Photographer: Kiyoshi Ota/Bloomberg

  安倍晋三首相は3月に開催した観光ビジョン構想会議で、観光事業を成長の柱の一つとし、観光先進国の実現に向けまい進すると発言。訪日外国人旅行者数の目標を20年に4000万人、30年には6000万人にすると述べた。今回の対策でも観光を「地方創生の切り札」と位置付ける。

クルーズでの訪日さらに拡大へ

  構想会議では、20年に目標とする訪日客4000万人のうち、クルーズ旅客数500万人の実現を目指すとしている。国土交通省の資料によると、15年にクルーズ船による入国客数は、前年の2.7倍となる過去最多の111万6000人だった。クルーズ船は運賃が一般的に飛行機より割安で、中国からの利用が最も多い。

  全国クルーズ活性化会議(会長:林文子横浜市長)は先月、国交省に要望書を提出。海外からのクルーズ船が、港湾施設の岸壁が短かったり水深が不足していたり、岸壁施設の強度不足から安全に入港できないなどの問題を解決するよう訴えている。

  シティグループ証券の姫野良太アナリストは、訪日客「4000万人目標の達成には、東京、大阪など既存の観光ルートを太くすることでは限界がある」と指摘する。地方の自治体や企業などと連携して、これまでにない柔軟な発想の観光ルートなどを組み合わせて構築する」べきだと述べた。

  旅行関連のコンサルタントを行う観光文化研究所の代表、大坪敬史氏は「号令をかける国と自治体や民間の地方金融機関などの意思統一が不十分な部分があり、本当に設備投資の資金を必要としている地方の観光関連企業に資金が回っていないケースもある」と指摘。きめ細かい対応が必要だと述べた。

リニア新幹線

  経済対策にはリニア中央新幹線の全線開業の前倒しも盛り込まれた。JR東海は、15年12月に本格着工し、27年に東京-名古屋開業、45年に名古屋-大阪を完成させる計画。現在同社は名古屋までの開業後、それに伴う長期債務の削減などで最大8年間かけて経営体力を回復させた後に大阪までの延伸工事を始める計画だが、政府による低金利の財政投融資を活用することでJR東海の財務に負担を掛けることなく直ちに大阪までの工事に入れるようにする。

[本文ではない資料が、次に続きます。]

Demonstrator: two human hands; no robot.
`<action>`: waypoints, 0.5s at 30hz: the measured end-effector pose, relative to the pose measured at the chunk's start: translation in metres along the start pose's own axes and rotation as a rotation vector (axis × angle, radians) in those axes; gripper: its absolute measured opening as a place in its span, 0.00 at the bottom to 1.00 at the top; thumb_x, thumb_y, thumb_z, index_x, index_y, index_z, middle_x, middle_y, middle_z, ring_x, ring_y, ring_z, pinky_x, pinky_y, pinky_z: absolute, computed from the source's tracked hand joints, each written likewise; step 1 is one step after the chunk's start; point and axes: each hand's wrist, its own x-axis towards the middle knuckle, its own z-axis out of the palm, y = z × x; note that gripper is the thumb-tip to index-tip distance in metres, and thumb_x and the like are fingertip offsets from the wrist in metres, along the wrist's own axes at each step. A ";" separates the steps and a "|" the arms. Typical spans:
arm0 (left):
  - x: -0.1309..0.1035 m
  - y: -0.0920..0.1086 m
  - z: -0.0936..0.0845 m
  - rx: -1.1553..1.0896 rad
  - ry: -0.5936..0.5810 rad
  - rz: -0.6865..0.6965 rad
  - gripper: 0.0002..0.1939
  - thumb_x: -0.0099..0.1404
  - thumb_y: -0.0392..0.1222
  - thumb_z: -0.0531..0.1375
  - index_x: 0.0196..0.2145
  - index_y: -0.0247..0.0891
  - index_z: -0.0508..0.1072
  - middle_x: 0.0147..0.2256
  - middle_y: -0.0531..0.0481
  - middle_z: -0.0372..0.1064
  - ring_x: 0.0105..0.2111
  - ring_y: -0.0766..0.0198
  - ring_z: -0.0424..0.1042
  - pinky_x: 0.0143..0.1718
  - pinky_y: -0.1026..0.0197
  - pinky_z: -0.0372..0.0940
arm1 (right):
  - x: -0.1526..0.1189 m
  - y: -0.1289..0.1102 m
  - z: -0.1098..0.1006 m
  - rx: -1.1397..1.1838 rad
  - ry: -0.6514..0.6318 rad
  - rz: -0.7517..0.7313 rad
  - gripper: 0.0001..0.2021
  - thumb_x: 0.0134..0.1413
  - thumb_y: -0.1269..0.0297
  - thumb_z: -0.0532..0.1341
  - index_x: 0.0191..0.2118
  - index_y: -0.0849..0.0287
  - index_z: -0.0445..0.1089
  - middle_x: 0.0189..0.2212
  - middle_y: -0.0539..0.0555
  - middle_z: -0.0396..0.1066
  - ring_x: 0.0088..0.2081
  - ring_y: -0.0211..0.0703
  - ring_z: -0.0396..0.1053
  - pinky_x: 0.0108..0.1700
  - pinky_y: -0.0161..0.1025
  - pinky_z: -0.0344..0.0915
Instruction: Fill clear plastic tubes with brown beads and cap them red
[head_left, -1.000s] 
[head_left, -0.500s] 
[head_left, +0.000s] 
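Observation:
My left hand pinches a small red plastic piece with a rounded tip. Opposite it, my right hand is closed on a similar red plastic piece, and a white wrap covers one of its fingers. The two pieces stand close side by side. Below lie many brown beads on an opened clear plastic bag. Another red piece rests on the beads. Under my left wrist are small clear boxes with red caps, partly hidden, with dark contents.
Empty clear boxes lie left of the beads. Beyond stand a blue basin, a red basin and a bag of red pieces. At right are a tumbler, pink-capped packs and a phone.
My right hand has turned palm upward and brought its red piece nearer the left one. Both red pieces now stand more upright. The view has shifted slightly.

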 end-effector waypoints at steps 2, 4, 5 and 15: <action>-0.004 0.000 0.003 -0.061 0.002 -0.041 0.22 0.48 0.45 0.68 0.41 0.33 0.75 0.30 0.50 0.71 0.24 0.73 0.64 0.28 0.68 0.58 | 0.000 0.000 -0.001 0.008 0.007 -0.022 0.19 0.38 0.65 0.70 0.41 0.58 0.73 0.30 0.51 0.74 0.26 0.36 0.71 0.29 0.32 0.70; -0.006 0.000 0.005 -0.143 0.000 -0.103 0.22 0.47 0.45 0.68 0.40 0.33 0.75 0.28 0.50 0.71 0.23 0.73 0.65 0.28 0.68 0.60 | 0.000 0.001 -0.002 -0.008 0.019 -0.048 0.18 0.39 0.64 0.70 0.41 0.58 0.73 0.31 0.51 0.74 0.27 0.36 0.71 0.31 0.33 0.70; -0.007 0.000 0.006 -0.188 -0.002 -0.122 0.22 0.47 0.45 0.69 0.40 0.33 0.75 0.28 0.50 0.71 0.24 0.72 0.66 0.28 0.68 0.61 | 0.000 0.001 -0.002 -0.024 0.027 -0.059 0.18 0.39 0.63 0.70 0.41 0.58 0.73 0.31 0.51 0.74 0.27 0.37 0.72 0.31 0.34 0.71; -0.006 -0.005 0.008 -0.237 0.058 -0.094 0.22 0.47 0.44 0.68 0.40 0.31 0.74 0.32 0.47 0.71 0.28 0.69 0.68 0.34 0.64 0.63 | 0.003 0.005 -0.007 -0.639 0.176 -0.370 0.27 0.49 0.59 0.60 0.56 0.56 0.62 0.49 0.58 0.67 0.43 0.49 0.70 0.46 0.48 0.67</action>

  JR東海の柘植康英社長は2日、文書でコメントを発表。「財投からの融資による経営リスクの低減」を生かし、大阪までの開通の「最大8年間前倒しに向け全力を挙げてまいります」と述べた。

  今回の経済対策が市場の評価を得るには時間が必要だと指摘する声がある。「このような大規模策はマーケットに即効性のあるものではなく、市場にじわりと効いてくる」と投資情報会社のDZHフィナンシャルリサーチ、野田和宏社長は指摘する。英国の欧州連合離脱に伴う混乱で「傷ついた株式市場の回復や景気の下支えにはなる」と述べた。